# [EXERCISE GOAL]
Leaving pictures aside, restate exactly the lines of the data below, from the first one through the line that contains "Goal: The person".

# [SOURCE MATERIAL]
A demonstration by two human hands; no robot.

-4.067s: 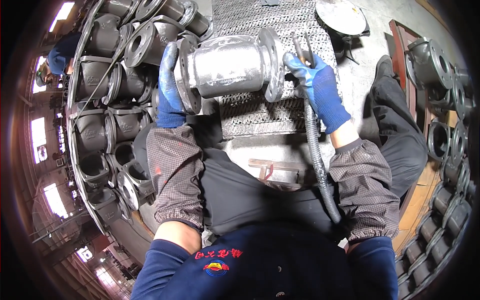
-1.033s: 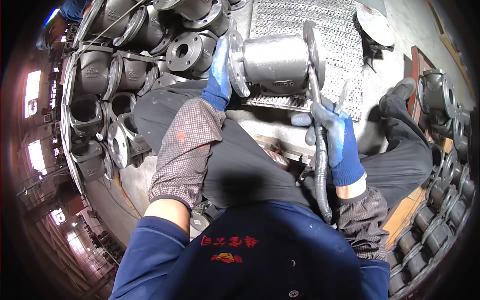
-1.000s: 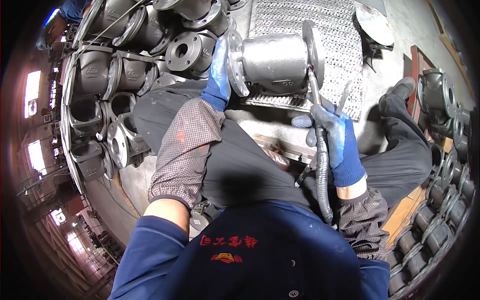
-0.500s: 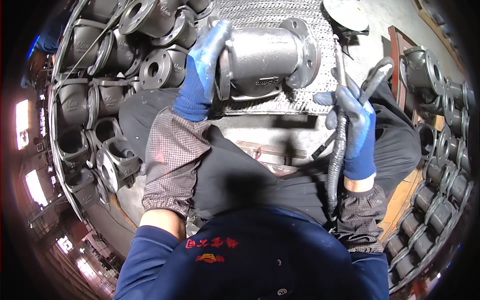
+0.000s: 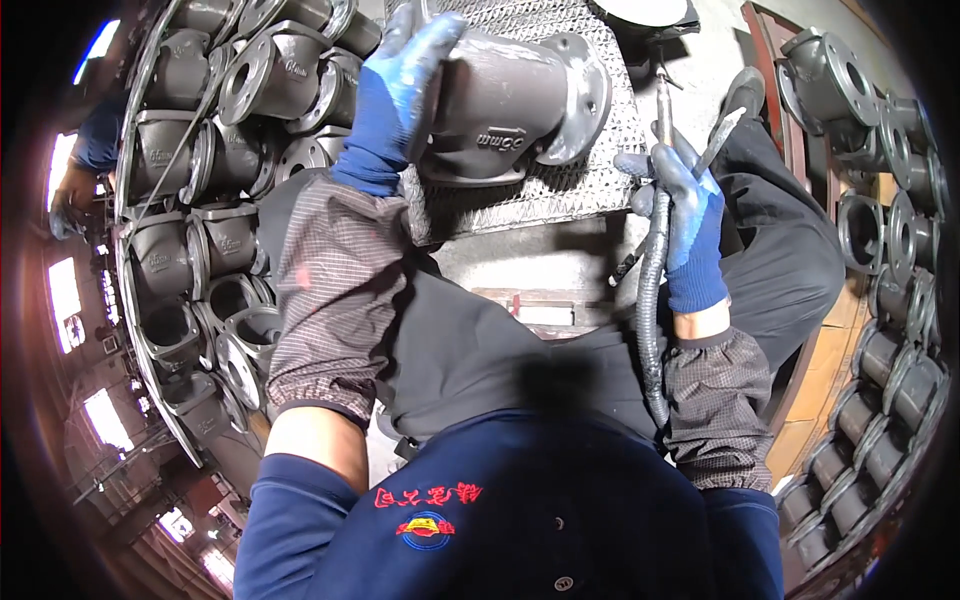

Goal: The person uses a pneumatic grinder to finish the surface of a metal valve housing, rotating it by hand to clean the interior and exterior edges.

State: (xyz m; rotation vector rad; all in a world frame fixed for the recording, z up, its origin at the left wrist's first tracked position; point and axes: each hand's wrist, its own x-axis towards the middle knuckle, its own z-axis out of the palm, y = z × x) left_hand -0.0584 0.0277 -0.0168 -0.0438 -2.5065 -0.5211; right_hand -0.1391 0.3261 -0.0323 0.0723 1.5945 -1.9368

# [ANSWER AREA]
A demonstration by two human hands; no robot.

-4.067s: 
-1.033s: 
-1.000s: 
-0.500s: 
+0.000s: 

Goal: The person uses a pneumatic grinder to finish the surface of a metal valve housing, rotating it by hand to clean the interior and exterior edges.

The exercise is finished and nothing remains.